I have finally started to learn.
Last week, I saw my sister tweet about an Ice Bucket Challenge. Then I saw my brother-in-law dousing himself with a bucket of icy water on YouTube. Then, on Facebook, I saw my old neighbor doing the same thing with her pot for cooking pasta.
The rules are simple. State that you’re doing the challenge to #strikeoutALS, nominate a handful of family and friends to do the same, and post a video of yourself getting soaking wet on social media. Hopefully post-upload, you’ll make a donation to the Pete Frates #3 Fund, or to one of the hospitals or nonprofits he links to on his website, petefrates.com/about_ALS.html.
The Ice Bucket Challenge is a viral phenomenon. In a five-minute span, I read about participation by a Boston Bruin and a New England Patriot, and then I watched the mother of our babysitter get doused. I hate having my picture taken, but just a few days ago my shocked husband videotaped me coaching our kids through the steps alongside me.
Skeptics question whether the public’s reaction is simply an excuse for more self-promotion. There’s a lot of laughter in the videos, a lot of “likes” and “favorites.” As if we’re supposed to be having fun here. As if being chilly for a few seconds makes us capable of empathizing with someone who can’t click a mouse. As if the video is the point.
True, social media has been known to take something pure (friendship, love, opinions) and torture it into something vacuous and juvenile. And true, ALS is not going be cured by a busy day on Facebook.

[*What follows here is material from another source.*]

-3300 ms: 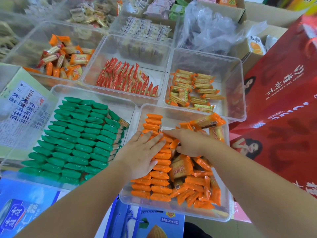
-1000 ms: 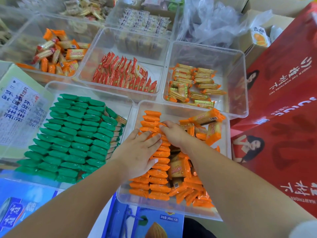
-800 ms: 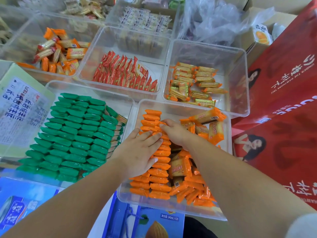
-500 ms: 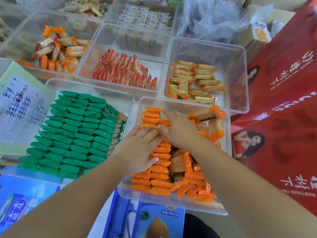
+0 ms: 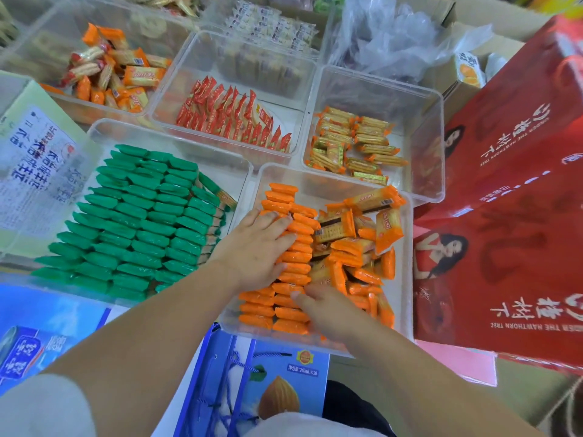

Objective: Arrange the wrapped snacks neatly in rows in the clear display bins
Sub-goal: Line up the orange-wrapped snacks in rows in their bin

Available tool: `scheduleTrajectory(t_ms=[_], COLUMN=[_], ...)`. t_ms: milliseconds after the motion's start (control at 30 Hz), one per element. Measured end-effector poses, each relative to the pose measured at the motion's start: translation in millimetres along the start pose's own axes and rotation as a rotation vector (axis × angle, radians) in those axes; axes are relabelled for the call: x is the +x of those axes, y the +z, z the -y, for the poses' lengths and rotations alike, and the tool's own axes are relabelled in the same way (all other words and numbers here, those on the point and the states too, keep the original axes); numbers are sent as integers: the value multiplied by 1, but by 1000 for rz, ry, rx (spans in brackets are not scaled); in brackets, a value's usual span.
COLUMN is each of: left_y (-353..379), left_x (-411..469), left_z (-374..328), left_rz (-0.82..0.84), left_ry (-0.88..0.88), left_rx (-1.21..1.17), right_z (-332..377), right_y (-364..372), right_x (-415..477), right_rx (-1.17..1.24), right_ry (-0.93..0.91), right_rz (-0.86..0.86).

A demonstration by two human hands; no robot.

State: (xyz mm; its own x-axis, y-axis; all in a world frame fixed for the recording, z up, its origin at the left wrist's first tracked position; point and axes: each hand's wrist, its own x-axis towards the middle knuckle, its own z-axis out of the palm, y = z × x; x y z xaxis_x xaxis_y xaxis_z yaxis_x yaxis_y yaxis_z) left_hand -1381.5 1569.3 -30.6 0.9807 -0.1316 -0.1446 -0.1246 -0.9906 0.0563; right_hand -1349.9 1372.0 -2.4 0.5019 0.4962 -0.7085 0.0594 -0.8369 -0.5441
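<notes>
Rows are forming in the lower-centre clear bin (image 5: 328, 184): our left hand (image 5: 258, 244) presses flat on the orange snacks (image 5: 296, 266), our right hand (image 5: 331, 310) rests lower down, grip unclear. Next, we judge, the loose pile (image 5: 356, 244) at right needs lining up.

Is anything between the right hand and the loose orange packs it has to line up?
Nothing visible. The loose orange packs lie uncovered in the open bin, just beside the right hand; the left hand rests flat on the stacked rows.

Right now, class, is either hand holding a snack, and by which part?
Left hand: flat on the orange row, holding nothing. Right hand: touching near packets; grip cannot be told.
</notes>
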Motion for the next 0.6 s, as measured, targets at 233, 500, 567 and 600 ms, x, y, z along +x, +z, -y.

But there is something valuable to be gained from attention, however fleeting. There is something universal that can be attributed to matured perspective. There is something beautiful about a community being created by strangers around a stranger.
ALS donations are up 10 percent. A woman who had ice water spilled down her back by a stumbling waiter laughed it off as her chance to participate in the ice bucket challenge. Peter Frates is being bombarded by evidence that people are paying attention, even if they’re not paying money.
I hope people care enough to donate, if they can. But compassion exists even when it does not provoke a monetary exchange, and even if it does not spark a lifelong mission. For a few minutes on several days of several weeks of this year, more people thought about Peter Frates than they did last year. Whenever he needs to be reminded of that, his eyes just need to tell his Internet browser where to go.
I hope he brings us with him. Whatever its flaws, social media promises we’ll be there.